Moritz Lenz wrote:
> From S29:
>
> : =item end
> :
> :  our Any method end (@array: ) is export
> :
> : Returns the final subscript of the first dimension; for a one-dimensional
> : array this simply the index of the final element.  For fixed dimensions
> : this is the declared maximum subscript.  For non-fixed dimensions
> (undeclared
> : or explicitly declared with C<*>), the actual last element is used.
>
>
> The last sentence  seems to suggest that not the index of the last
> element is returned, but the element itself. (Which I think is pretty weird)
>
>
> And S02:
>
> : The C<$#foo> notation is dead.  Use C<@foo.end> or C<@foo[*-1]> instead.

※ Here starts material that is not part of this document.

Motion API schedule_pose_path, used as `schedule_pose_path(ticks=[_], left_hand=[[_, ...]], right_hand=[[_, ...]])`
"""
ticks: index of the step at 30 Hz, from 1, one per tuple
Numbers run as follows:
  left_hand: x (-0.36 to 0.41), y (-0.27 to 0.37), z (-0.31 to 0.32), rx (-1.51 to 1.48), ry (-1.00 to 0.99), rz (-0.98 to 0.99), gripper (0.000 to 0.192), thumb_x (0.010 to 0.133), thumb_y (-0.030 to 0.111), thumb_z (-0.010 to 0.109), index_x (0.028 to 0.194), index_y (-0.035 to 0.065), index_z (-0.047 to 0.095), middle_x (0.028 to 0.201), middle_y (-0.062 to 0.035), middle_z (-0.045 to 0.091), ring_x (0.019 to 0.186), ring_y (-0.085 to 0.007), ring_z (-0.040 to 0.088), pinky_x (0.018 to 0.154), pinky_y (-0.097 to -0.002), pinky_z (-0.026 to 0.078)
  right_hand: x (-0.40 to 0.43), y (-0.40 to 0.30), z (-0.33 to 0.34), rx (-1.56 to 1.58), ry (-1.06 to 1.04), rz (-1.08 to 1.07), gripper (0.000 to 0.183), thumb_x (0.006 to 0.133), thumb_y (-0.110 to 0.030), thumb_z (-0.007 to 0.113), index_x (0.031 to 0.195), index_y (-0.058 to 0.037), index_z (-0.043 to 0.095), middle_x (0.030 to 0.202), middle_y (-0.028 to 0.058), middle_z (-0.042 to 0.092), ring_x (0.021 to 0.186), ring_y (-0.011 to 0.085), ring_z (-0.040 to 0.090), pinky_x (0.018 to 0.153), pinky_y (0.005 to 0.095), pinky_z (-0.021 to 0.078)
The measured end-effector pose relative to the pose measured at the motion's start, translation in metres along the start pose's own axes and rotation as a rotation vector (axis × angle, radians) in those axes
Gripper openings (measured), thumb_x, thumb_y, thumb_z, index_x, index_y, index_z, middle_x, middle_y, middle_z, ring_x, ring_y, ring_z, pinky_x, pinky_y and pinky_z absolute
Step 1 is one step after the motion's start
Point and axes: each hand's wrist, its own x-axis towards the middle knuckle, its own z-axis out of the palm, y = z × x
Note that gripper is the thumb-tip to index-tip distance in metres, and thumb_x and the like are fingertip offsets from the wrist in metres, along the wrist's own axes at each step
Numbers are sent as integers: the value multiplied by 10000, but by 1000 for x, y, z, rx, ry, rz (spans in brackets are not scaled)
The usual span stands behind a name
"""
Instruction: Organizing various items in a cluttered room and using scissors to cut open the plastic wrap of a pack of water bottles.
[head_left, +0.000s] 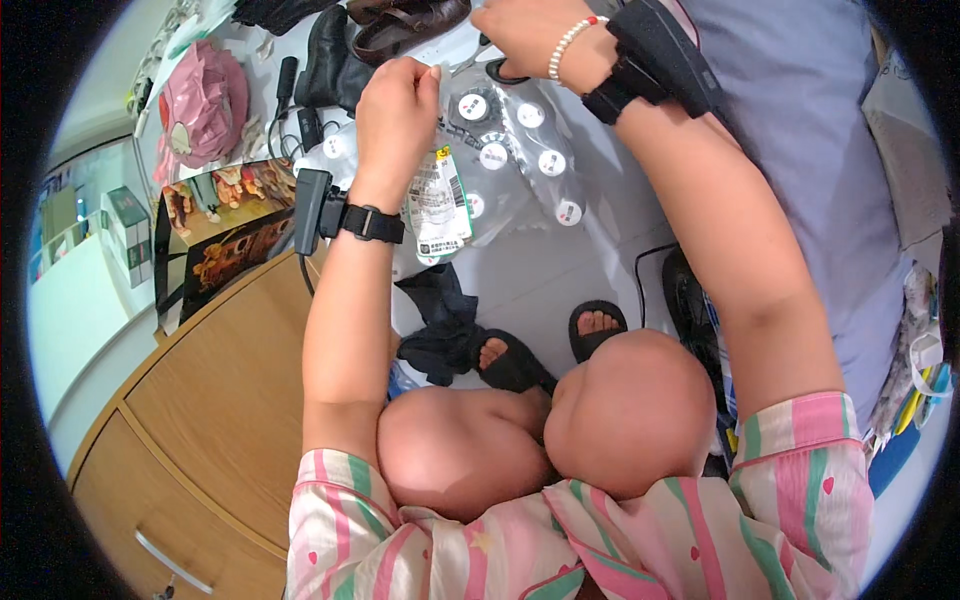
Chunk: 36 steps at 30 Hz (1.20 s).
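Note:
My left hand (397, 112) pinches the upper edge of a clear plastic package (517, 187) between thumb and fingers. Several round white stickers mark the package, and a printed paper label (439, 206) with a green edge lies on its left part. My right hand (536, 37), at the top edge of the view, has a finger through the black handle loop of what looks like a pair of scissors (504, 73). Their metal part points towards my left hand, just above the package; whether the blades touch the plastic cannot be told.
Black boots (322, 64) and brown leather shoes (412, 26) stand beyond the package. A pink plastic bag (206, 105) lies at the upper left, above a wooden cabinet (217, 382). Dark cloth (442, 330) lies beside my sandalled feet. Grey-violet fabric (795, 150) stretches along the right.

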Motion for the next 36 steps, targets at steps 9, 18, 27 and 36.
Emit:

> : (Or C<@foo.shape[$dimension]> for multidimensional arrays.)
>
> That doesn't clean it up totally either.
>
> So what should <a b c>.end return? 2 or 'c'?
> (Currently pugs and elf return 2, rakudo 'c').

@foo[*-1] would return 'c'.  @foo[*-1]:k would return 2.  So the
question is whether @foo.end returns @foo[*-1] or @foo[*-1]:k.

You might also allow 'end' to take an adverb the way that 'postfix:[]'
does, allowing you to explicitly choose what you want returned; but
that still doesn't answer the question of what to return by default.